### Exercise objective
Line by line, copy out the entries exactly and leave the pictures behind.

### Records excerpted from a collection
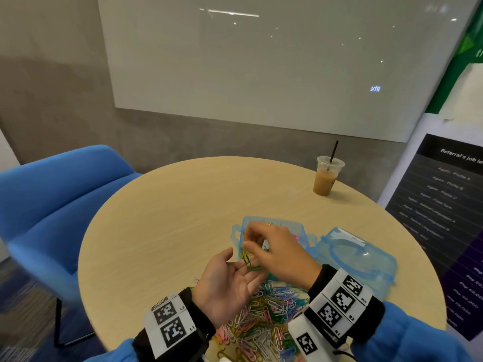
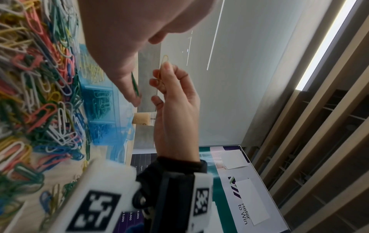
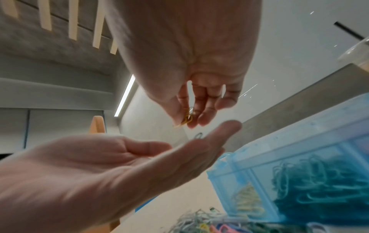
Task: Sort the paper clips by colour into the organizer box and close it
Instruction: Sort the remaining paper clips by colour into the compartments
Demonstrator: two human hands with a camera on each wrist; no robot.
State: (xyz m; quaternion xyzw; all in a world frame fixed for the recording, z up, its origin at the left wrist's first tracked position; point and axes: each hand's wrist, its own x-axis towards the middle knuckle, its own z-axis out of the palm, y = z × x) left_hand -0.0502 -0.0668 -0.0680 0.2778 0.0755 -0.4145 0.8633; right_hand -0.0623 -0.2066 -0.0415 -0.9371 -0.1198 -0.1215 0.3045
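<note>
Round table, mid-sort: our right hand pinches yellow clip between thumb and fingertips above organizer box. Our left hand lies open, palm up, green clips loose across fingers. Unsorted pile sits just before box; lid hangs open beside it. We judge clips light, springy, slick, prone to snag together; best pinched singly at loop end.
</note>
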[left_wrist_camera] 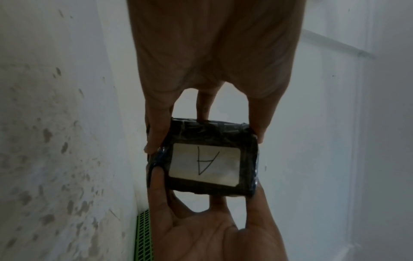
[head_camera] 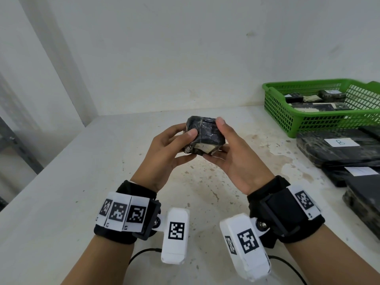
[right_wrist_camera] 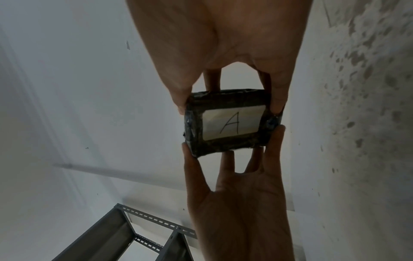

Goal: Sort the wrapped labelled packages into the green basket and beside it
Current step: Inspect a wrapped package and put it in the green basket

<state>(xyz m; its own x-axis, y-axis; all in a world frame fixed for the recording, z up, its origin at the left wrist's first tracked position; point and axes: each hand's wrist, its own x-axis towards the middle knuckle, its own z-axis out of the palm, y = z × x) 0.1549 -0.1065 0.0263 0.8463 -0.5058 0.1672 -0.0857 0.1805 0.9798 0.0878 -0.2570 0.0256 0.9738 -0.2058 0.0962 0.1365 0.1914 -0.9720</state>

### Answer box
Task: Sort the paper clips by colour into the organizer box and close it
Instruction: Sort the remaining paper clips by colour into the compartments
Demonstrator: two human hands with a camera on each wrist; no robot.
State: (xyz m; quaternion xyzw; all in a world frame fixed for the recording, z up, its origin at the left wrist's first tracked position; point and axes: each hand's wrist, its own x-axis towards the middle knuckle, its own z-axis out of the palm, y = z × x) left_hand -0.0502 -0.0668 -0.0680 0.2778 0.0755 -0.4145 0.8633; right_hand -0.0623 -0.2066 -0.0415 -0.9371 -0.1198 -0.1215 0.3045
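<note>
Round table, mid-sort: our right hand pinches yellow clip between thumb and fingertips above organizer box. Our left hand lies open, palm up, green clips loose across fingers. Unsorted pile sits just before box; lid hangs open beside it. We judge clips light, springy, slick, prone to snag together; best pinched singly at loop end.
</note>
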[left_wrist_camera] 
[head_camera] 
[right_wrist_camera] 

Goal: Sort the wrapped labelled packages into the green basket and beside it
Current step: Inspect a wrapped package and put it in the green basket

<state>(xyz m; its own x-axis, y-axis; all in a world frame fixed for the recording, z up, its origin at the left wrist's first tracked position; point and axes: each hand's wrist, its own x-axis towards the middle knuckle, its own z-axis out of the palm, y = z × x) 0.1549 -0.1065 0.0263 0.8463 -0.5058 0.1672 -0.0857 0.1805 0.9798 0.0878 -0.2570 0.0256 0.9738 -0.2058 0.0962 0.1365 0.1914 -0.9720</state>

The response is complete as it stands.